Arrêts concernant l'Islande

Palais des droits de l'homme en hiver
13/01/26

Les affaires R.E. et autres c. Islande et Z c. Islande concernent les enquêtes ayant fait suite aux plaintes pour agression sexuelle déposées par les requérantes ainsi que les allégations, formulées par ces dernières, de discrimination structurelle et systémique fondée sur le genre dans le cadre de ces enquêtes.

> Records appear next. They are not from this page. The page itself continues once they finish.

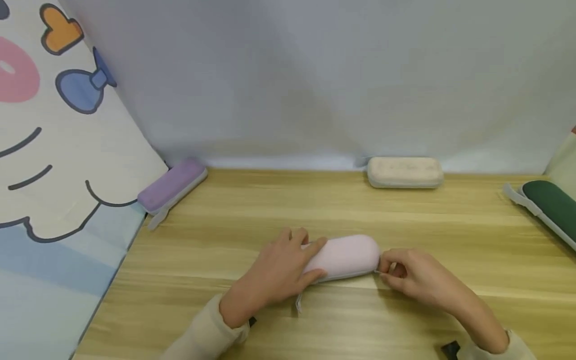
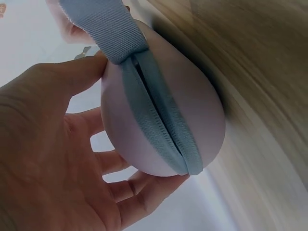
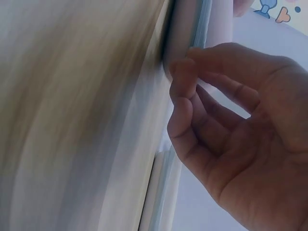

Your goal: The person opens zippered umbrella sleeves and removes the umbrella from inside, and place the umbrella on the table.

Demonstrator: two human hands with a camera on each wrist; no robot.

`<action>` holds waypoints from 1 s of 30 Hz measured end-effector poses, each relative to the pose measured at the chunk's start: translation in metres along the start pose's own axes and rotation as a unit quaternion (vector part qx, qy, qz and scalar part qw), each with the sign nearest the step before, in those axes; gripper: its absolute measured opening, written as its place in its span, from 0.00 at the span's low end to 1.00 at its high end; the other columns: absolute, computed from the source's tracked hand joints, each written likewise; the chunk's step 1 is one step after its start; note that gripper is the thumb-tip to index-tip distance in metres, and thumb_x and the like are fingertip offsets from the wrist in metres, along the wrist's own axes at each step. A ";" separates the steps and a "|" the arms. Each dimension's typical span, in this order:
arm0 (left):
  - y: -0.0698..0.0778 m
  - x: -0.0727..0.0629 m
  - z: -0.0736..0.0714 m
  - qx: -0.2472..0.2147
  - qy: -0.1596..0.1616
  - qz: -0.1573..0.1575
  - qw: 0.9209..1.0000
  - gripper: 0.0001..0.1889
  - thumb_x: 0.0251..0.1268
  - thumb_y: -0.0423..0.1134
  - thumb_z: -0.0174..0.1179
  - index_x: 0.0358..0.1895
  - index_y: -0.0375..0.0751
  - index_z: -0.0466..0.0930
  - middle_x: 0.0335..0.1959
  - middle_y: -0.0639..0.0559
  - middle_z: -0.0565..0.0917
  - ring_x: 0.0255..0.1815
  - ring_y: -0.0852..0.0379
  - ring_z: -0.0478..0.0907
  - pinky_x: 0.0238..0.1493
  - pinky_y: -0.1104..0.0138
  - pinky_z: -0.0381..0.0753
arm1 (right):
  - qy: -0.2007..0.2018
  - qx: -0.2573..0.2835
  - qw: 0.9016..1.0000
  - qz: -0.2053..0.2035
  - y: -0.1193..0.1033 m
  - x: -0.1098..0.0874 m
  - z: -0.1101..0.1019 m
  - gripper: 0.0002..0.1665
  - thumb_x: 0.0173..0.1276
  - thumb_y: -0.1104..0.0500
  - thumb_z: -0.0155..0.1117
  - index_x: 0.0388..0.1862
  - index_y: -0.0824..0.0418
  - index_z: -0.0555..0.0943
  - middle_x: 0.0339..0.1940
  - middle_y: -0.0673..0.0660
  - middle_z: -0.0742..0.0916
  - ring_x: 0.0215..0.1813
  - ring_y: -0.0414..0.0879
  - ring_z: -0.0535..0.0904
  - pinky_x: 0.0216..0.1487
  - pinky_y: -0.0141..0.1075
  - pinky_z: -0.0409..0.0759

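A pale pink hard-shell zippered case (image 1: 346,256), shaped like a glasses case, lies lengthwise on the wooden table. My left hand (image 1: 281,265) grips its left end, with thumb and fingers around the shell. In the left wrist view a grey-blue zipper (image 2: 161,115) runs down that rounded end, and a fabric strap (image 2: 108,29) hangs from it. At the opposite end my right hand (image 1: 418,275) pinches the zipper pull between thumb and forefinger; the fingertips (image 3: 185,67) cover most of it. Its other fingers are curled in.
Similar cases stand around the table (image 1: 225,200): a purple one (image 1: 173,185) at the back left, a cream one (image 1: 405,172) against the back wall, and a dark green one (image 1: 553,205) at the right. A cartoon-printed panel (image 1: 67,150) borders the left side.
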State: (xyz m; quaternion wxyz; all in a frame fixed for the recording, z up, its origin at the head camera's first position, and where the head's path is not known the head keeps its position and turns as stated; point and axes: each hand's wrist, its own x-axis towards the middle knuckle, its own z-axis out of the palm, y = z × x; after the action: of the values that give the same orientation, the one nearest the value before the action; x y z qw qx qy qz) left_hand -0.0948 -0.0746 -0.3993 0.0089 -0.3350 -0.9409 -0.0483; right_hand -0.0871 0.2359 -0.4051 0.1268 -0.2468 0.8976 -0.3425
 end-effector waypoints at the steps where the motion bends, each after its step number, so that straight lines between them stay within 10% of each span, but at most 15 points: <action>1: 0.001 0.001 -0.001 0.003 0.000 -0.001 1.000 0.34 0.74 0.67 0.56 0.77 0.56 0.72 0.55 0.48 0.80 0.46 0.50 0.77 0.31 0.60 0.83 | 0.004 -0.003 1.000 0.005 -0.001 0.000 0.000 0.10 0.66 0.64 0.74 0.32 0.49 0.83 0.29 0.41 0.85 0.29 0.29 0.78 0.29 0.30 0.77; 30: 0.008 0.005 -0.002 0.040 0.004 -0.036 0.999 0.35 0.75 0.68 0.52 0.76 0.53 0.74 0.57 0.42 0.82 0.46 0.48 0.80 0.34 0.61 0.86 | 0.096 0.062 0.992 0.062 -0.044 0.012 0.048 0.05 0.65 0.65 0.74 0.32 0.55 0.88 0.15 0.44 0.83 0.16 0.31 0.74 0.17 0.30 0.71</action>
State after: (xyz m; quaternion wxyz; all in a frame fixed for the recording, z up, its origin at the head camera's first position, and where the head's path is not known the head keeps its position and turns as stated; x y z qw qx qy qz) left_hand -0.0935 -0.0660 -0.3966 0.0245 -0.3002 -0.9535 -0.0128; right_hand -0.0623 0.1749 -0.4113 0.0759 -0.1482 0.8964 -0.4108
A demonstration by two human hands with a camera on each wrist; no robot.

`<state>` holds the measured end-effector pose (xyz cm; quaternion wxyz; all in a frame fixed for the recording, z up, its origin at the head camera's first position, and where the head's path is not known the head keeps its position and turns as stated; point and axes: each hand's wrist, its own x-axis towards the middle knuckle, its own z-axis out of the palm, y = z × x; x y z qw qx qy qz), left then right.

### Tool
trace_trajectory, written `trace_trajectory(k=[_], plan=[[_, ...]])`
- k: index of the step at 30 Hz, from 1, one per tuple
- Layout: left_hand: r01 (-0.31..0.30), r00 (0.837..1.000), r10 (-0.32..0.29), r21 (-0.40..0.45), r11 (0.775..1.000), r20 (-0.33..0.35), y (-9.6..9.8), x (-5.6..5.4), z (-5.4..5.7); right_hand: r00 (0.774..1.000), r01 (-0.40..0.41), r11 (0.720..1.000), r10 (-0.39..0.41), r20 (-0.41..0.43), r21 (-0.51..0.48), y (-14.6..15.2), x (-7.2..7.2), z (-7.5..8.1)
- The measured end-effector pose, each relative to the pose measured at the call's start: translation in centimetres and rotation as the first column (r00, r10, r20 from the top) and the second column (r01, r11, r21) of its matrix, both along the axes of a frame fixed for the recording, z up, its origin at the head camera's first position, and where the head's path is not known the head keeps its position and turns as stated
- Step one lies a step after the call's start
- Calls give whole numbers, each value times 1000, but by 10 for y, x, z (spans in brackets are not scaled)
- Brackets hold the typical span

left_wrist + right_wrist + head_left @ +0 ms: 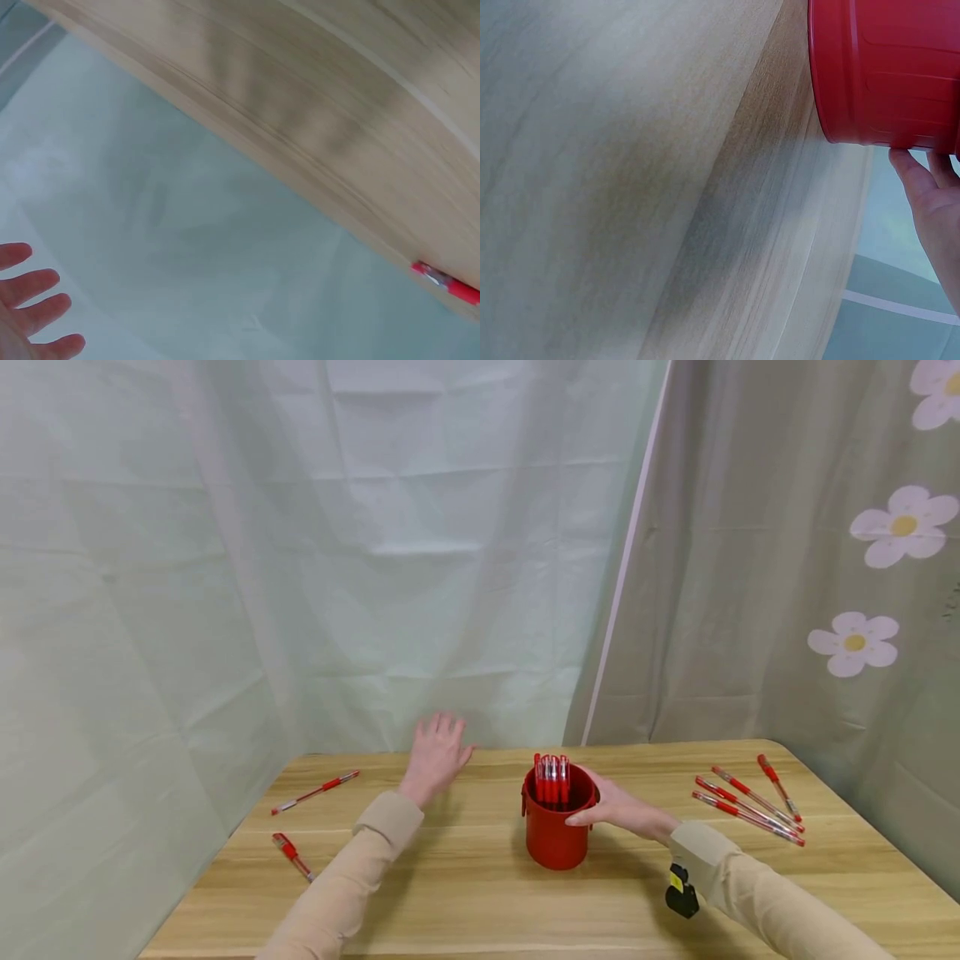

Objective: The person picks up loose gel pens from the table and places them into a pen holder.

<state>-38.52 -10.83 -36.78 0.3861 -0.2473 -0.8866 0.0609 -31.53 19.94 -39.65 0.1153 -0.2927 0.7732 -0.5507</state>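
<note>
My right hand [618, 806] grips a red bucket-shaped pen holder [557, 843] at its right side, the thumb across its near face just under the rim. Fingers of that hand [930, 191] also show against the holder's wall [900, 75] in the right wrist view. Several red pens [551, 779] stand upright in the holder, bunched toward its far left side. Over the back edge of the table, my left hand [437, 756] reaches out with fingers spread and nothing in it. Its fingertips [46, 309] appear at the lower left of the left wrist view.
On the wooden table [480, 902], several red pens [750, 814] lie in a loose group at the right. Two more lie at the left: one pen [315, 792] farther back, another pen [292, 853] beside my left sleeve. Pale curtains [420, 568] hang behind the table.
</note>
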Motion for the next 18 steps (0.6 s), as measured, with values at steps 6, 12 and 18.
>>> trace_trajectory(k=[6,12,18], plan=[[-30,999,31,-8,1000,30,-14,-4,-3,1000,1,1000,-1,-3,19,-4,12,15],[-50,999,50,-3,999,22,-31,-9,-11,1000,8,1000,-8,6,12,2,-5,-6],[-84,996,85,-46,995,-2,-49,-11,-16,1000,12,1000,-12,6,-3,2,-5,-7]])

Dans l’affaire R.E. et autres c. Islande, observant que l’Islande a adopté, depuis 2007, une approche fondée sur le consentement aux fins de l’établissement de l’infraction de viol, la Cour a jugé que le cadre juridique national offrait une protection adéquate contre les violences sexuelles. Tout en relevant que des retards sont survenus avant l’interrogatoire des suspects dans deux de ces quatre affaires, la Cour a estimé que les enquêtes considérées dans leur ensemble répondaient aux critères minimum d’effectivité requis par la Convention.

Dans l’affaire Z c. Islande, la Cour a jugé que l’enquête de police avait été approfondie, mais elle a constaté que les autorités de poursuite avaient omis d’appliquer un critère centré sur le consentement lorsqu’elles ont cherché à déterminer s’il convenait de poursuivre le suspect. Dans cette affaire, il y a eu violation du droit au respect de la vie privée et familiale.

La Cour a conclu dans ces deux affaires à l’absence de déséquilibre structurel et d’effet discriminatoire dans le traitement des plaintes pour violences sexuelles déposées par les requérantes.